Actually, maybe a few related questions.
As you’ve seen from recent articles such as this, I’m increasingly interested in the cross-over worlds of comms and energy. They’re becoming increasingly linked, largely due to the current energy use of generative AI (I’ve seen estimates that GenAI searches consume around 10x the energy of equivalent traditional searches).
This makes me ponder a bunch of questions about OSS / BSS code efficiency. OSS and BSS code bases tend to be quite large and complex, with a lot of computation being applied to many different types of transactions flowing through an OSS/BSS “factory.” At such large scale, energy and processing efficiency can have a bigger impact than we might initially think.
But before asking some questions to my dev friends, let me share a couple of stories that have made me re-think the importance of code efficiency of OSS and BSS.
Story #1 – A staggering number of pizza boxes
A tier one operator had gone through an extensive evaluation process to find the best-fit observability solution for its network. It had managed to get down to two remaining bidders. Both had relatively similar functional capabilities. The big-name brand proposed an infrastructure footprint of 110 x 1RU pizza boxes to process all the telemetry coming from the carrier network. By comparison, the winning bidder had shown that it could process the same volume of telemetry data on only a handful of VMs (virtual machines).
Think about the ramifications of that for a moment:
- How much space do you think those pizza box compute modules would take up in the carrier’s DC? Space that would otherwise be available for revenue-generating opportunities (eg selling co-lo space or hosting services to customers) and/or delay significant CAPEX-heavy DC expansion projects
- How much energy do you think that compute was costing
- How many more potential points of failure were added via that much infra
- How much more monitoring and maintenance would be required to keep those appliances running
- etc
And the kicker? Because the winning bidder’s solution was so much more computationally efficient, it actually delivered much faster visibility of what was happening in the network (ie it processed the logs much faster, thus reducing the time between when an event happened in the network to when it became visible in operator consoles for actioning).

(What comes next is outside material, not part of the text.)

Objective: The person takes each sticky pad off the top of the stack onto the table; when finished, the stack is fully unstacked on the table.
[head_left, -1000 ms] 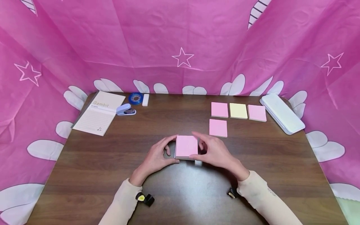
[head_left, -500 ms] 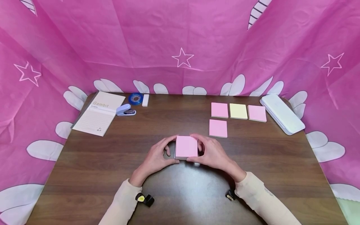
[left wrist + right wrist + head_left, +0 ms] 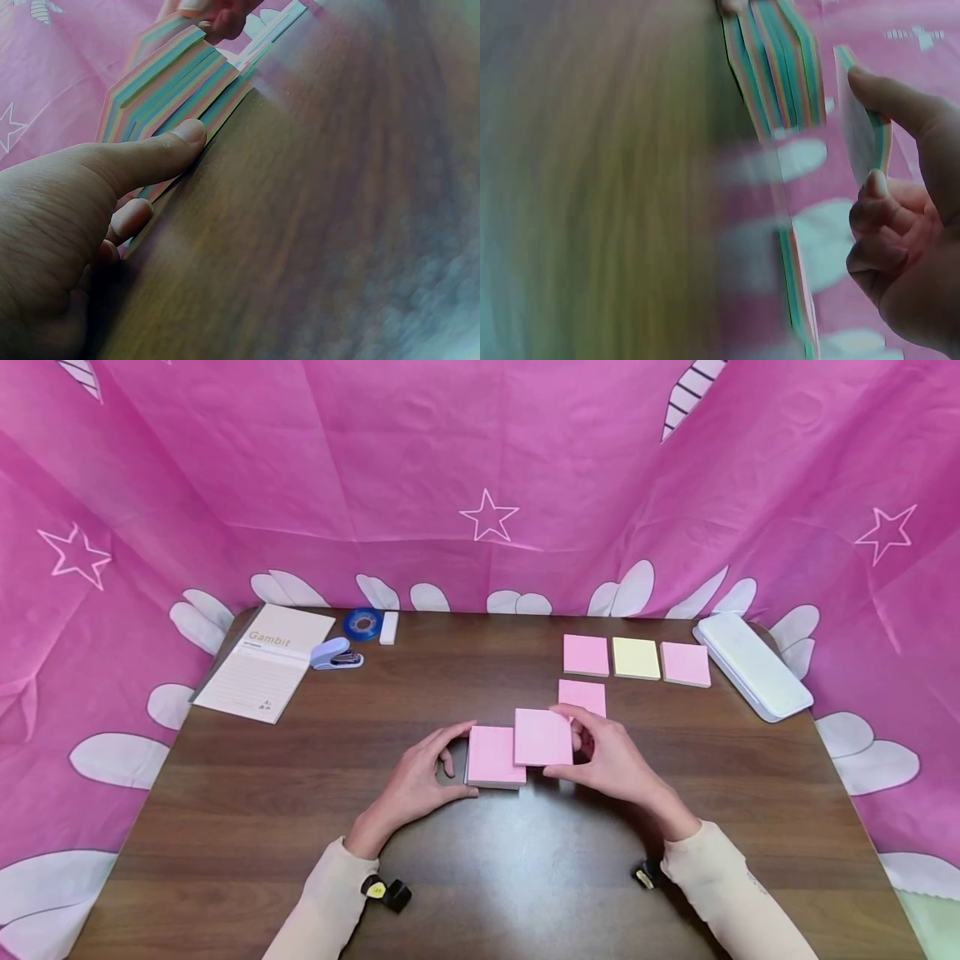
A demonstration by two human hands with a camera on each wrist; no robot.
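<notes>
A stack of sticky note pads [image 3: 495, 757] with a pink top sits on the table before me, its sides striped in several colours in the left wrist view. My left hand [image 3: 423, 772] grips it from the left, thumb at the near edge and fingertip at the far edge. My right hand [image 3: 611, 752] pinches one pink sticky note pad [image 3: 543, 737] between thumb and fingers, raised and overlapping the stack's right corner in the head view. In the right wrist view this held pad [image 3: 861, 124] shows a pale underside, apart from the stack [image 3: 776, 67].
Behind my right hand lies a pink pad [image 3: 581, 696], partly covered. Beyond it are a pink pad [image 3: 586, 655], a yellow pad [image 3: 636, 658], another pink pad [image 3: 686, 663] and a white case [image 3: 753, 665]. Far left: notebook [image 3: 262, 662], stapler [image 3: 337, 654], blue tape [image 3: 362, 623], white eraser [image 3: 388, 627].
My right hand first closed in on the stack's top pad, then lifted it off to the right. The left hand stays on the stack.
</notes>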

Story #2 – A staggering number of “free” servers
I recently heard a story about a carrier that wanted to do call-trace analysis over its expansive mobile network. As many of you probably already know, call-trace data can often run into many Tbs of data per day. It’s a fire-hose of information that you might only be looking for a specific cup-full of insight from.
One of this carrier’s canny vendors understood that it could take a lot of compute to process that much information. Especially since the vendor also knew that its processing engine is computationally inefficient compared with other solutions. The vendor also knew the carrier didn’t have the CAPEX to fund that much infrastructure. The “generous” vendor gave the carrier 450 servers for free to crunch the call-trace data. [By comparison, I believe that other solutions can deliver similar functionality with only a handful of servers.]
Sounds like a good deal for the carrier to be given 450 free servers doesn’t it? However, this vendor knows they can play the long game. I suspect they’ve also relied on the carrier not performing any TCO (Total Cost of Ownership) modelling.
The vendor is going to charge high support and maintenance on the servers and applications. They’re going to charge a premium on professional services to derive call-trace insights (as a black-box contract). There’s also all that space and power of running so many servers, as per the prior example.
Now, the questions
Now, after hearing those stories, some questions for my dev friends include:
- If I have access to an OSS/BSS code base (eg I work for an ISV – independent software vendor – or carrier that produces the code),
- Can I easily capture metrics about (and/or heatmap) the energy consumption of various parts of it? eg are there existing tools that do this
- Can today’s AI code co-pilots (or similar tools) audit the code-base to find ways to improve efficiency
- After new functionality is implemented, do OSS/BSS devs often / rarely / never come back and look at improving the computational efficiency of the code (without prompting of clients that say certain functionality is too slow)
- If I don’t have access to the code (eg I work for a carrier that uses proprietary software from third-party suppliers and must perform an audit without being privy to what’s inside the black box of code)
- Can I easily determine the energy use of my existing OSS/BSS
- Can I readily compare the energy efficiency of competing OSS/BSS in a bake-off situation
- Can I measure and/or heat-map the energy consumption of my entire OSS/BSS environment, which may consist of many different products / modules from various vendors, as well as integration frameworks such as ESBs and data lakes
At first glance, I’d never really considered the implications of these questions. I’d assumed that one OSS is going to be relatively similar in energy consumption to any other OSS, so it wouldn’t be worth the effort to evaluate or optimise. I’m now beginning to re-think that assumption and I’d love to hear from you what the state-of-the-art is for auditing OSS/BSS code for efficiency.